In the data below, repeat the line containing "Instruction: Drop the" and every following line exactly, up to and including the last line. Exclude pictures.

□ □ □ □ □ □ □

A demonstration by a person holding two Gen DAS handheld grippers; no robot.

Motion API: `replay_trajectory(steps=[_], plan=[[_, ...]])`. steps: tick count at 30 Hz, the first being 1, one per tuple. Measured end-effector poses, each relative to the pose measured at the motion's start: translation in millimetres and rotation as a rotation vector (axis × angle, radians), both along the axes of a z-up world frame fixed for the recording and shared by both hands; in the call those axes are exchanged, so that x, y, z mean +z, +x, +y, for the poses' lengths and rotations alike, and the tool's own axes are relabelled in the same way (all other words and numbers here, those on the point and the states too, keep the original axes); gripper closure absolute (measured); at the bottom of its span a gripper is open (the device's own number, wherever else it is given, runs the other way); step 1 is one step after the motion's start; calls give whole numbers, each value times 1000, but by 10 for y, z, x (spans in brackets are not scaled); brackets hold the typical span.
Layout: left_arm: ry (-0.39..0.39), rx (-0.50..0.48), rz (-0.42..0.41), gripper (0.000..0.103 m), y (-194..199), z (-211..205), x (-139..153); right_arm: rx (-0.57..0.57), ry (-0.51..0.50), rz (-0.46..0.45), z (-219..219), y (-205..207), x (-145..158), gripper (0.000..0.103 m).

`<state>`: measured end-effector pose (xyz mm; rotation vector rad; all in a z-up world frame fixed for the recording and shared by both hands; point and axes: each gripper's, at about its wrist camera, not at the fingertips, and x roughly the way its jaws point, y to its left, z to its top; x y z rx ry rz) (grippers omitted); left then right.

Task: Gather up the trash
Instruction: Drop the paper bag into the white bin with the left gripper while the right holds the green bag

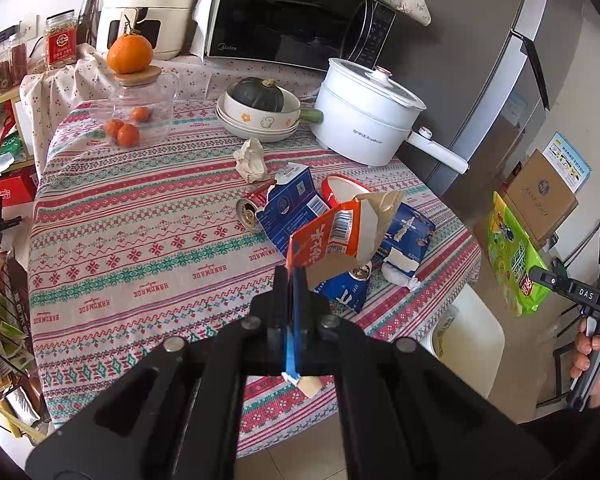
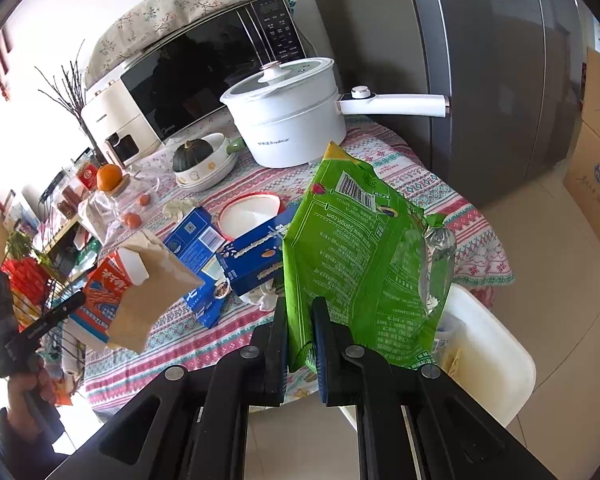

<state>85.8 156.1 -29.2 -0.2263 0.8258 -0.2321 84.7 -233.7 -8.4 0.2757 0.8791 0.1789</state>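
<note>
Your left hand-held gripper (image 1: 291, 280) is clamped on the corner of a torn orange carton (image 1: 332, 236), holding it in the air above the tabletop (image 1: 140, 240). Your right hand-held gripper (image 2: 302, 312) is pinched on the lower edge of a green snack bag (image 2: 356, 256), which hangs off the tabletop's edge over a white bin (image 2: 496, 360), probably the drop point. More trash lies on the cloth: blue cartons (image 1: 288, 208), a can (image 1: 250, 210), crumpled paper (image 1: 252, 158). The white pot (image 1: 364, 116) and bowls (image 1: 256, 118) stand behind, apart from the litter.
</note>
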Motion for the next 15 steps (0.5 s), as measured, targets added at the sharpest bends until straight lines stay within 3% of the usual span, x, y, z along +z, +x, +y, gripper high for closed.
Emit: replay_trajectory(steps=[7, 15], plan=[[-43, -57, -44, 101, -125, -220, 146, -3, 15, -6, -94, -117, -2, 91], [-86, -194, -105, 101, -294, -694, 362, -30, 0, 16, -302, -220, -115, 91]])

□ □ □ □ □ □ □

→ Output of the exercise:
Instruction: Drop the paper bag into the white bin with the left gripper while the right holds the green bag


<state>85.8 156.1 -29.2 -0.2263 0.8258 -0.2321 84.7 -233.7 -8.4 0.2757 0.8791 0.1789</state>
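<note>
Your left hand-held gripper (image 1: 291, 280) is clamped on the corner of a torn orange carton (image 1: 332, 236), holding it in the air above the tabletop (image 1: 140, 240). Your right hand-held gripper (image 2: 302, 312) is pinched on the lower edge of a green snack bag (image 2: 356, 256), which hangs off the tabletop's edge over a white bin (image 2: 496, 360), probably the drop point. More trash lies on the cloth: blue cartons (image 1: 288, 208), a can (image 1: 250, 210), crumpled paper (image 1: 252, 158). The white pot (image 1: 364, 116) and bowls (image 1: 256, 118) stand behind, apart from the litter.
</note>
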Motion for the next 15 steps (0.5 s), as measured, targets added at the sharpest bends until straight lines stay within 3% of the usual span, x, y, z along +z, +x, +y, gripper high for closed.
Emit: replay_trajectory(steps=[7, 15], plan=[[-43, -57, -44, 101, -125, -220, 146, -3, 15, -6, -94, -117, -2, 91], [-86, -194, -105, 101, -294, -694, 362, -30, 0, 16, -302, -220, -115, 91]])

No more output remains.